**Exercise prompt:** Nothing but the lines below from the one that contains "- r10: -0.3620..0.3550" through the one that contains "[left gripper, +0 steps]" should be retyped, exactly and including both ends. Do not include pictures.

[Supplied data]

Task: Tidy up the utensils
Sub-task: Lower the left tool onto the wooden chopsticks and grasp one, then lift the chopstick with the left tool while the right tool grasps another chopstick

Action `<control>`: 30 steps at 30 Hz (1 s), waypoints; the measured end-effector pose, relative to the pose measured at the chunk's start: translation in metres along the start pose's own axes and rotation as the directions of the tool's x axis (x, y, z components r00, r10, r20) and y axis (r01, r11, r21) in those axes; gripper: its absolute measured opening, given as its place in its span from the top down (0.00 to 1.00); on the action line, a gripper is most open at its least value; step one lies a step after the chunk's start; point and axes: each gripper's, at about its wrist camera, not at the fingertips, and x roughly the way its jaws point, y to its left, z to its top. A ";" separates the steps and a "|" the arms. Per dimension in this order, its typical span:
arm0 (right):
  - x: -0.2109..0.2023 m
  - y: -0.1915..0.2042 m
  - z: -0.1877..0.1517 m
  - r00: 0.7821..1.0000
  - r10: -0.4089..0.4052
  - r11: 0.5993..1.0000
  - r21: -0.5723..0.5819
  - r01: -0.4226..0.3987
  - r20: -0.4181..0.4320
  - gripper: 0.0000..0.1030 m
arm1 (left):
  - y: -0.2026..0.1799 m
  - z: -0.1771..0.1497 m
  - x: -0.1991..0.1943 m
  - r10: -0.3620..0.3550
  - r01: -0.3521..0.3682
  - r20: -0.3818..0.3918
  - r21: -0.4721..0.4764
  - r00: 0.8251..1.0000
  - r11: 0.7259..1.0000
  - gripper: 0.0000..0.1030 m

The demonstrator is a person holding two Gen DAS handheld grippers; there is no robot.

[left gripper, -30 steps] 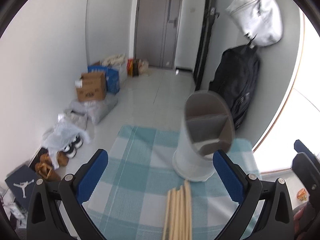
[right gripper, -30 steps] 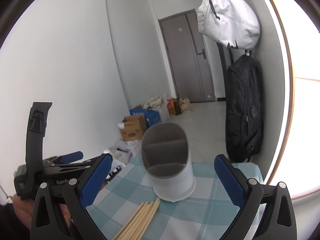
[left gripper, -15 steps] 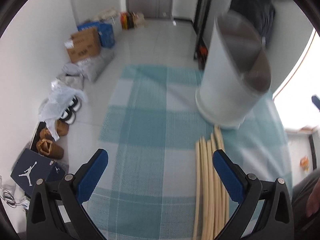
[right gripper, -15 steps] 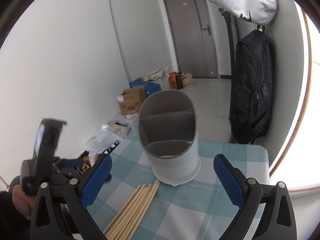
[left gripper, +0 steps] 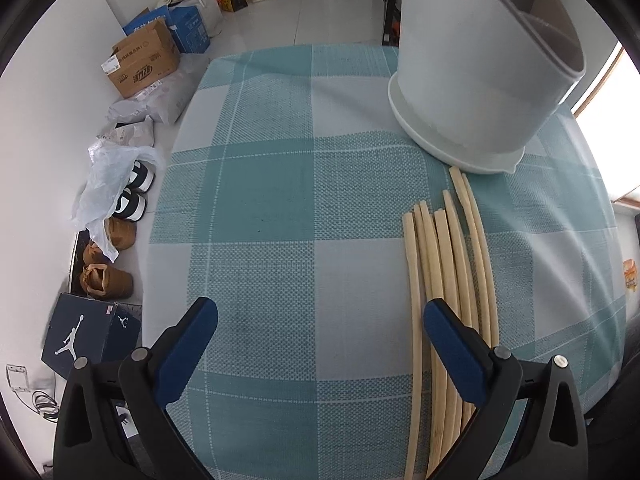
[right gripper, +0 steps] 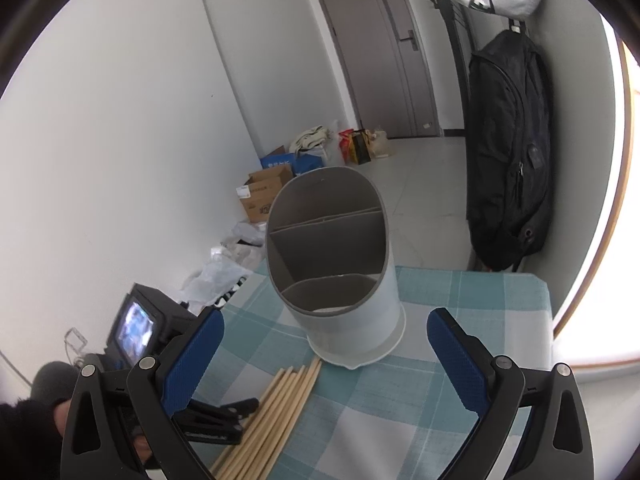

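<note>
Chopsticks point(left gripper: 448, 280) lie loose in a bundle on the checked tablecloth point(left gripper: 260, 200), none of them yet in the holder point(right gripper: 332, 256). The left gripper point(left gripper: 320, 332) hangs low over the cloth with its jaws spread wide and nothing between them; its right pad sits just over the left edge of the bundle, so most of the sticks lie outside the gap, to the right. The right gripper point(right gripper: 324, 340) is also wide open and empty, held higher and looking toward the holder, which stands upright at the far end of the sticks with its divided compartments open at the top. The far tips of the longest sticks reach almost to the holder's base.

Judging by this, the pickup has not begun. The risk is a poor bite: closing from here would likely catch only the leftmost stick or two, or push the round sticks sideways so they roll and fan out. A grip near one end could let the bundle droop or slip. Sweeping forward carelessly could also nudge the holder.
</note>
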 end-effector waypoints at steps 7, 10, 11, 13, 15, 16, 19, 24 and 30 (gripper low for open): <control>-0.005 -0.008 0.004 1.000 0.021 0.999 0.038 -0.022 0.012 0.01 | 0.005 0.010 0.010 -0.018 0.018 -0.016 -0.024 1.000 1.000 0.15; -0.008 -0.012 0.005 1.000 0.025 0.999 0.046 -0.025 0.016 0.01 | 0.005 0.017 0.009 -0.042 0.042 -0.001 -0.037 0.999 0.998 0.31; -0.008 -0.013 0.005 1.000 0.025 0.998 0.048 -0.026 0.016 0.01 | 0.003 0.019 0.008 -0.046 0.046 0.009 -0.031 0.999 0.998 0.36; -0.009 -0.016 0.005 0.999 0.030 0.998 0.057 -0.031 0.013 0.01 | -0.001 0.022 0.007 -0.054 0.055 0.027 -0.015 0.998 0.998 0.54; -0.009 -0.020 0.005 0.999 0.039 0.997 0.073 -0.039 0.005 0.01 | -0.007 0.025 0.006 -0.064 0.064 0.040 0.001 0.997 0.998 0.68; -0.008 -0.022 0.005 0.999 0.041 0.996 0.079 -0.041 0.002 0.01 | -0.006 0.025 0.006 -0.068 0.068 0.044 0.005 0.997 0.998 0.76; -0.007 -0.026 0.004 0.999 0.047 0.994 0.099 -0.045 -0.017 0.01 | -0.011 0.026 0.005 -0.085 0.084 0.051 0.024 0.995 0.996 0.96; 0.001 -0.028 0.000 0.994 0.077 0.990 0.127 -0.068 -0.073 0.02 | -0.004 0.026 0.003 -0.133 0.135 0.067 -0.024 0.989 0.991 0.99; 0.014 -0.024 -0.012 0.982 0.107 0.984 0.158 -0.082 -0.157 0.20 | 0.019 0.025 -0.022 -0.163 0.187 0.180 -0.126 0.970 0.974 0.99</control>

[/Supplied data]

**Exercise solution:**
  - r10: -0.3620..0.3550
  - r01: -0.3521..0.3682
  - r20: -0.3818..0.3918
  - r21: -0.4721..0.4764
  - r00: 0.8251..1.0000
  - r11: 0.7259..1.0000
  - gripper: 0.0000..0.1030 m

The demonstrator is a person holding two Gen DAS handheld grippers; there is no robot.

[left gripper, -30 steps] 
[right gripper, -30 steps] 
[left gripper, -15 steps] 
[right gripper, -15 steps] 
[left gripper, +0 steps] 

The requested output has now been given in full.